И ей самой мучительно захотелось помыться. Она вспомнила новую баню на Каменушке, светлую, чистую, с обилием горячей воды, широкими скамьями и большими, словно серебряными, тазами. Сколько хорошего было до войны! Однако многое даже не замечалось в мирной жизни. Будто так и надо. Радовались, точно обновке, выстроенной школе, богато оборудованному клубу, теплым жилым домам, а то, что работали, учились, веселились, – воспринималось как должное, обычное.

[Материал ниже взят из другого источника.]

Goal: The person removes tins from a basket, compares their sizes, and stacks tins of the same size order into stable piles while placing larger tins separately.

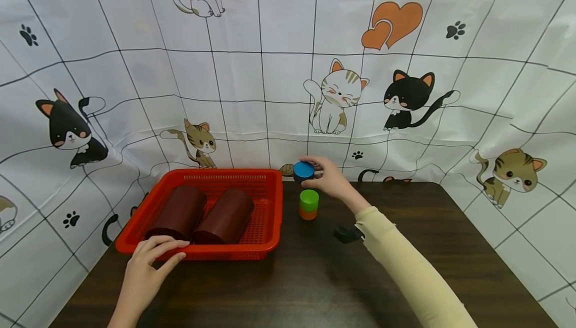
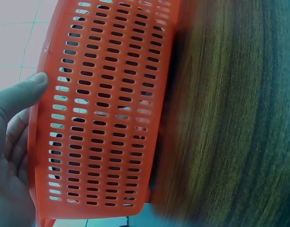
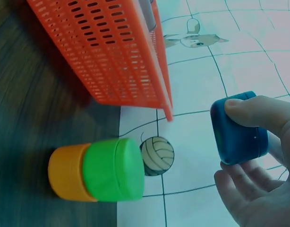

Но ведь всего этого может и не быть. Что, если победят фашисты?.. Ведь это из-за них ручьи, бегущие с Мамаева кургана к Волге, бывают совсем красными от крови, а балка между заводами стала называться логом смерти. Это из-за них прокаленная южным солнцем земля в городе на целый метр пропиталась человеческой кровью и липнет к саперным лопатам…

– Ах, чтоб вы сдохли! – со злостью сказала Варвара, сбегая вниз по ступенькам блиндажа.

В тесном, скупо освещенном помещении, похожем на берлогу медведя, сидели у стола Наташа и Лариса и ели суп из одного солдатского котелка.

– А где Лина? – спросила Варя, привыкшая видеть девчат неразлучными.

Наташа пожала плечами – привычка, от которой никак не могла отделаться.

– Семен? – догадалась Варвара.

– Ну, конечно! Увидела и прямо при всех повисла у него на шее. Сидят теперь в трубе у разведчиков на Соляной набережной.

– Очень хорошо! Не часто приходится им встречаться!